> _Exercise aim_
Set down the data below from its first line to the line holding "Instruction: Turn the", inclusive; omit all pictures.

> _Source records_

====

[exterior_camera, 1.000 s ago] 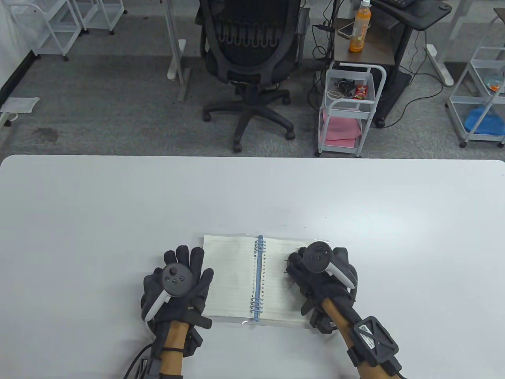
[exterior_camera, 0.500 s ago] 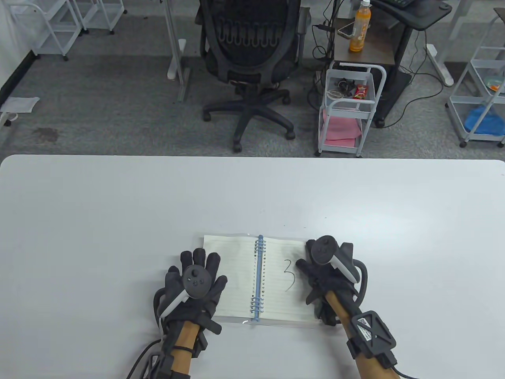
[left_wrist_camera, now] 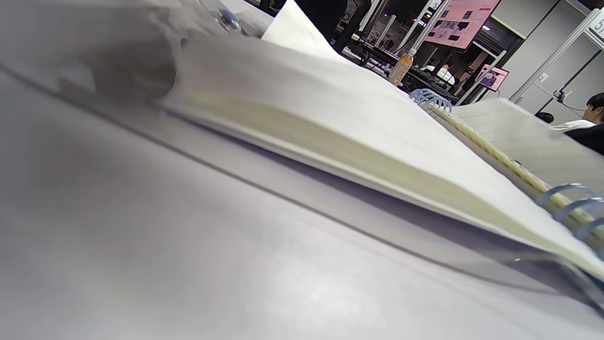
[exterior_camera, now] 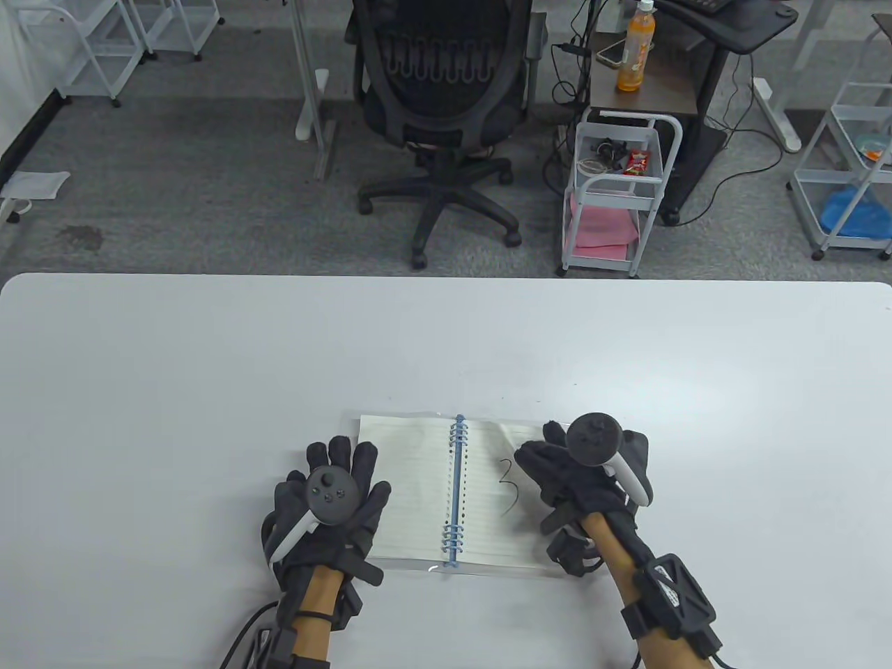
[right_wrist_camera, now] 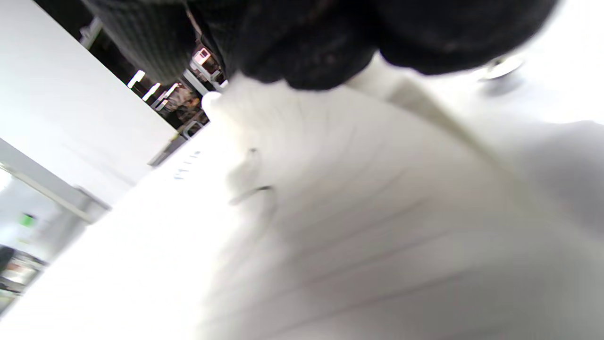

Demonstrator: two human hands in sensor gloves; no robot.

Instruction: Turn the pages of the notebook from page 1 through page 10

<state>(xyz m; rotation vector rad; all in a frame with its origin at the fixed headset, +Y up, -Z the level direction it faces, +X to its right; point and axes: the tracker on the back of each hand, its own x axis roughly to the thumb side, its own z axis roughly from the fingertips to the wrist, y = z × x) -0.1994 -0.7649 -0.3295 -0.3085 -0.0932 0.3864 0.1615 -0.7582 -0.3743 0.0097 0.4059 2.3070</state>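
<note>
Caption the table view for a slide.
Right hand lifts page 3 of the notebook; left hand rests on its left edge.

this place looks like an office or a lab room. behind the white table [exterior_camera: 209,334] there is grey carpet floor [exterior_camera: 174,195], a black mesh office chair [exterior_camera: 442,104] on wheels, white wire trolleys [exterior_camera: 613,202], a desk with many cables [exterior_camera: 739,146], and an orange drink bottle [exterior_camera: 636,49].
</note>
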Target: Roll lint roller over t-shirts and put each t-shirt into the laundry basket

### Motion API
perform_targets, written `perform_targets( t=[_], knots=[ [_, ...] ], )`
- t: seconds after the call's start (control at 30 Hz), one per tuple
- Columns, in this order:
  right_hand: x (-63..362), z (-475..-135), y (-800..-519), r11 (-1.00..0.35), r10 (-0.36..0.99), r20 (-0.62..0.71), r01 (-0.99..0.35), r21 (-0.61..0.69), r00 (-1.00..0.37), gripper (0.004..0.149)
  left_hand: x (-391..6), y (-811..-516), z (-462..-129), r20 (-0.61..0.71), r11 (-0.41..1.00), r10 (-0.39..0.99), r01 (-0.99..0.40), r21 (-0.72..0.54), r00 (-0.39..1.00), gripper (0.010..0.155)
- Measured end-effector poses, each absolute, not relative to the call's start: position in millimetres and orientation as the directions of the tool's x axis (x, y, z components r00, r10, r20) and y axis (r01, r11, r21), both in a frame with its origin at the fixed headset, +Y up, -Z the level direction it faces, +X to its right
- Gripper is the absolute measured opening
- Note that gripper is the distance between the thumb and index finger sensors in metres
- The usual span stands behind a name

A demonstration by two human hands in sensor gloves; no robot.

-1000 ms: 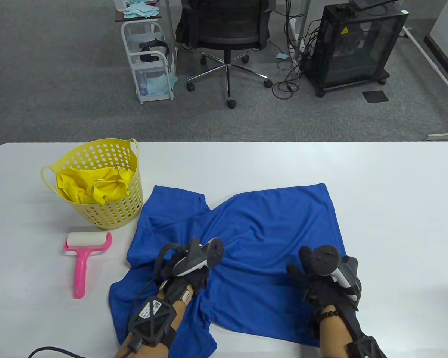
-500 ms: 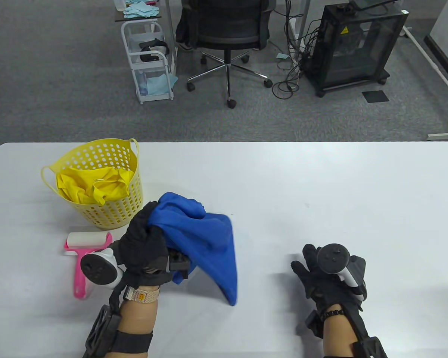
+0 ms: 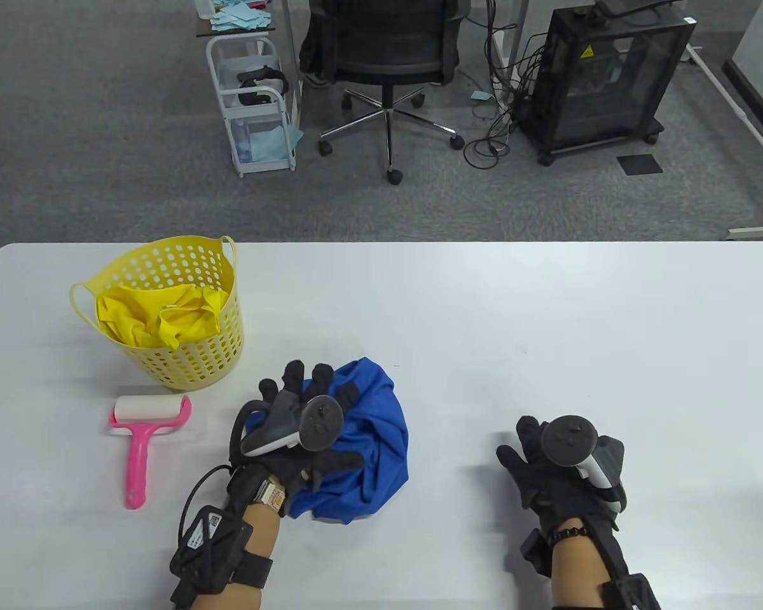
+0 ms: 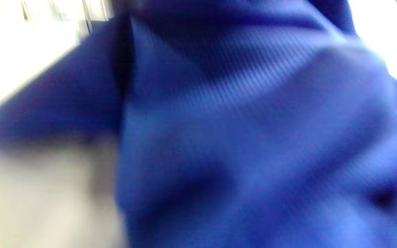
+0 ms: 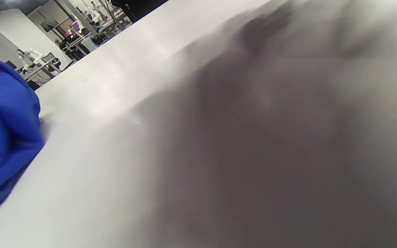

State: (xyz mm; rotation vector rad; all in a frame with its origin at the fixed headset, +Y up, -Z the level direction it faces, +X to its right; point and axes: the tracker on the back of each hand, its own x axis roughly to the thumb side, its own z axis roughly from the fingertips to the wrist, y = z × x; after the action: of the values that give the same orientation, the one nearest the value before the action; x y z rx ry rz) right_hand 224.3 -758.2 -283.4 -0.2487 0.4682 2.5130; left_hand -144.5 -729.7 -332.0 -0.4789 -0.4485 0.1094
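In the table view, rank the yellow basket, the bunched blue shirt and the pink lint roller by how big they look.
1. Basket, largest.
2. Blue shirt, somewhat smaller, partly hidden under the left hand, so this is unsure.
3. Lint roller, clearly smallest.

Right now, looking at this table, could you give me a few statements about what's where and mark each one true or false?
1. The blue t-shirt lies bunched up on the table. True.
2. The laundry basket is empty. False: a yellow garment is inside it.
3. The left hand rests on the blue t-shirt with fingers spread. True.
4. The right hand holds the lint roller. False: the roller lies untouched on the table near the basket; the right hand rests flat on the table.
5. The blue t-shirt is already in the basket. False: it sits on the table to the basket's right.
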Motion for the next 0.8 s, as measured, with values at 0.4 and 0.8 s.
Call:
perform_targets(
  t=[0.4, 0.8],
  knots=[
    [217, -284, -762, -0.811, 0.429, -0.269, -0.499, 0.307, -0.862, 0.077, -137, -767, -350, 0.321, 0.924, -0.017, 0.137, -0.357, 0.947, 0.101],
    [212, -284, -761, -0.796, 0.447, -0.245, -0.508, 0.33, -0.86, 0.073, -182, -718, -338, 0.251, 0.983, 0.184, -0.183, -0.028, 0.95, 0.073]
  ],
)
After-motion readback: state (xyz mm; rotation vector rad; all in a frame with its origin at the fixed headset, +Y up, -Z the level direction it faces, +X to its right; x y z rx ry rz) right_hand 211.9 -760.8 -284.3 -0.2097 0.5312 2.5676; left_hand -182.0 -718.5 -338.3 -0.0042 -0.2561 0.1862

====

> _Result for this task_
[exterior_camera, 1.000 s ago] 
[exterior_camera, 0.500 s ago] 
[left_wrist_camera, now] 
[exterior_camera, now] 
[right_wrist_camera, now] 

Demonstrator: two human hands in sensor gloves; no robot.

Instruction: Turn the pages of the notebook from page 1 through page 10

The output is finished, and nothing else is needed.